It is basic evolutionary theory.

Mutations are random events which occur when the virus is being replicated in a host human - the more the level of the virus in the population the more mutation events will occur.

The mutations may, or may not, change the characteristic of the virus - specifically making it more or less transmissible than the virus before the mutation or more or less dangerous in terms of severity of disease than the virus before the mutation.

If the mutation is more transmissible it will be more likely to infect people and more likely to infect more people and therefore there will be greater overall replication of the new mutant and it will replicant and survive better and therefore become dominant. It its transmissibility is less than the pre-mutation variant it will do the reverse and will likely disappear fairly rapidly. If there is no difference in transmissibility than the original virus it will likely just transmit itself alongside the original.

The issue of severity of disease is different as it doesn't impact on replication unless it it so severe that it kills the host before replicating or is retained for much longer in the body before the immune response deals with it.

So in terms of a pandemic your worst nightmare is the combination of a virus mutation that is more transmissible and causes more severe disease. But your friend (up to a point) it a virus that is more transmissible because causes less serious disease, allowing transmission (and population level immunity to develop) while only causing very mild illness.

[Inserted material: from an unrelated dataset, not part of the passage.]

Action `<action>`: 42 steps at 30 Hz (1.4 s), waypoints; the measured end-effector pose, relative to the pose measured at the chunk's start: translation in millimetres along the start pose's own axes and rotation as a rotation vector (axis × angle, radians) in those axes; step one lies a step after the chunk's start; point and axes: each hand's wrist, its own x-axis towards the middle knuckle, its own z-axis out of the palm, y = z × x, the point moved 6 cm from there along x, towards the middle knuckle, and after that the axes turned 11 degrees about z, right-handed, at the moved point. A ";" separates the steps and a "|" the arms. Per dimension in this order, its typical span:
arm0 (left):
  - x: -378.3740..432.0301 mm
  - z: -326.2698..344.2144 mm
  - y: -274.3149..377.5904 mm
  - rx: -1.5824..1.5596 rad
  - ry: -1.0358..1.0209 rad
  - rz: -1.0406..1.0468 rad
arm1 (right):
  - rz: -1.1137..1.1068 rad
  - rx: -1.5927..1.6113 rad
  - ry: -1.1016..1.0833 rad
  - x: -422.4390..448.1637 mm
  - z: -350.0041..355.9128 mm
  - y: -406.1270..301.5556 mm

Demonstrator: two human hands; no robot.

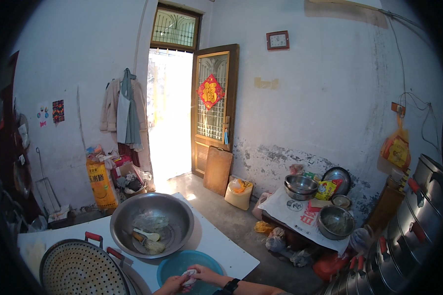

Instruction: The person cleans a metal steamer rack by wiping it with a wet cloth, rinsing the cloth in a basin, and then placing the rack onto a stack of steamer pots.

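My left hand (174, 284) and my right hand (203, 275) meet over a blue-green plastic basin (168, 266), both gripping a crumpled white cloth (189, 277). A dark watch band circles my right wrist. Behind the basin stands a wide metal bowl (177, 214) with greenish residue inside. In that bowl lie a white spoon (147, 234) and a second utensil, partly covered by residue, with a brownish handle. To the left, a perforated steamer tier (79, 269) with red-gripped handles rests on the white table (221, 254). My hands and arms hide part of the basin.
At the right, steamer pots (398, 239) form a tall stack. A low table (280, 206) beyond the floor gap holds metal bowls (336, 222) and packets. A wooden board (217, 171) leans by the open door (232, 99). Filled bags (239, 194) sit on the floor.
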 end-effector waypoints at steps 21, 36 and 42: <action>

Mutations occur randomly, and the Covid variants appeared before the vaccination rollout. Suppose there is a population of frogs in a pond, and they like to jump about on lily pads. There are many lily pads, so the frogs don't need to be able to jump very far. If some of the lily pads are removed, the frogs with the stronger legs may out-compete the weaker ones and become the dominant frog. If we leave all the lily pads in, there will be no use for stronger legs and so the weaker ones will stay dominant.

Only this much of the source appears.